WHAT YOU ARE ASKED TO DO:
Read through the data and report every line in which the word "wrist" occurs.

SOURCE MATERIAL:
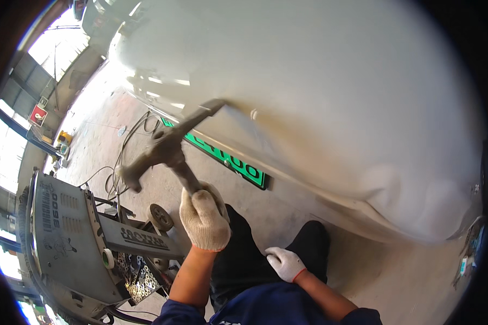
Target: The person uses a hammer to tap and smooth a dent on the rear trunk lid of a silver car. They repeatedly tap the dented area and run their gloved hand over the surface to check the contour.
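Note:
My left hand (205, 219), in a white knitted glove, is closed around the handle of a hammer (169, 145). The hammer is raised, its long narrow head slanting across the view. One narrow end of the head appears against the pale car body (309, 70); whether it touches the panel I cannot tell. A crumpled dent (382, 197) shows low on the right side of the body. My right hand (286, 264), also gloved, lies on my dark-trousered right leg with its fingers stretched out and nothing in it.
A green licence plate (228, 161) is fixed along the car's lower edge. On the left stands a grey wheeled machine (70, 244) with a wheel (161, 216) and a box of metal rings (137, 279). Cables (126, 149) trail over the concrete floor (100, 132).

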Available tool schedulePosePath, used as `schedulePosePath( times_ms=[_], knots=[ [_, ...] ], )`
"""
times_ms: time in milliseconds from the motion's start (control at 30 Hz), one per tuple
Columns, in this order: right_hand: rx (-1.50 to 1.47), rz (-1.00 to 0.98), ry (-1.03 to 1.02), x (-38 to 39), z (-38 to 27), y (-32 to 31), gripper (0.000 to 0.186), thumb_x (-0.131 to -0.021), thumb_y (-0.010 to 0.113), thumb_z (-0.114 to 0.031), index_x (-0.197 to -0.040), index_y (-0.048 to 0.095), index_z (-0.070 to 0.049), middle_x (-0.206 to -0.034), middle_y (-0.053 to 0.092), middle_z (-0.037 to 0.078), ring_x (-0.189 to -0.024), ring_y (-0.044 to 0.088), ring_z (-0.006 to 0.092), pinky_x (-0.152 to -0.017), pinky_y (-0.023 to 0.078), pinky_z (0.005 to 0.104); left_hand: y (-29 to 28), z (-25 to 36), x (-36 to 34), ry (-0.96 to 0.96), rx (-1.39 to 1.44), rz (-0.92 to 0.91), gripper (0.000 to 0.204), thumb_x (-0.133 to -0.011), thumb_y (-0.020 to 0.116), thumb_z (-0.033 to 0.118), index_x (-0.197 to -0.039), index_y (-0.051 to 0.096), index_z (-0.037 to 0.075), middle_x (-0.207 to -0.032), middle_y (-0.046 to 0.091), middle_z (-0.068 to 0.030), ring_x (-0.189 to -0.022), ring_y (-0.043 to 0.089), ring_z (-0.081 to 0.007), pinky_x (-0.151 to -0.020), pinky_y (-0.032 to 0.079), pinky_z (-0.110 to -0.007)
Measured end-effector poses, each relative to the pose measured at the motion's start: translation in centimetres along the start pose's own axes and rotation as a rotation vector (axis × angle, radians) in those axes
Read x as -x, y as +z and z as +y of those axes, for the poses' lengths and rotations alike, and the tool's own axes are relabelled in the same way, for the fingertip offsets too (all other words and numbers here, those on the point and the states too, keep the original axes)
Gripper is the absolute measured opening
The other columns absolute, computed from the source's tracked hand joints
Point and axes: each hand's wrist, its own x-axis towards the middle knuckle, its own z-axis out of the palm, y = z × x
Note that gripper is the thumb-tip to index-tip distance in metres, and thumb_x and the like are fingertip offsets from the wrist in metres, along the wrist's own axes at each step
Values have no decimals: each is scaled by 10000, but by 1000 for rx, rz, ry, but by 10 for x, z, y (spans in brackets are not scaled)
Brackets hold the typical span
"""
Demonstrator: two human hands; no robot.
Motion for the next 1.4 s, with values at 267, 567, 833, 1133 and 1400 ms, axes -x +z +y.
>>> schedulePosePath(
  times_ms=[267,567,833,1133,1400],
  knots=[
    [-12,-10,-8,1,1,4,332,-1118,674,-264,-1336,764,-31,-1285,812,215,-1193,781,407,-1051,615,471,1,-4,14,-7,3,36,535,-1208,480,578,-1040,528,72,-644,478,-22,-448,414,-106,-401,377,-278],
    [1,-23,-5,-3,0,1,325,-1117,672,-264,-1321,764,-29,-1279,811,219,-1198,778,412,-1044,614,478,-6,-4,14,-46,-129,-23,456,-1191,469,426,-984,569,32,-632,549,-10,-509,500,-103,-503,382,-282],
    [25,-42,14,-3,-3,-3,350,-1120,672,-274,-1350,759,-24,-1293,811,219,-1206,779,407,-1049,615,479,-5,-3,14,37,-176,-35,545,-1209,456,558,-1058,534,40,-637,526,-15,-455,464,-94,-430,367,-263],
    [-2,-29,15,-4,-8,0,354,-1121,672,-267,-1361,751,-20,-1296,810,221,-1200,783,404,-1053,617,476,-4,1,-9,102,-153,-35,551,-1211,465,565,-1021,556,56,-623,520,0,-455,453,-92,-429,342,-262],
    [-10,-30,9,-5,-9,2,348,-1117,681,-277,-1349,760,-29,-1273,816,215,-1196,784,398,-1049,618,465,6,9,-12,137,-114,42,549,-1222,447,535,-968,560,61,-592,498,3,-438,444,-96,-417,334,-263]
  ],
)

FINISHED EXERCISE:
Point and axes: each hand's wrist, its own x-axis towards the middle knuckle, its own z-axis out of the palm, y = z × x
Note that gripper is the thumb-tip to index-tip distance in metres, and thumb_x and the like are fingertip offsets from the wrist in metres, along the wrist's own axes at each step

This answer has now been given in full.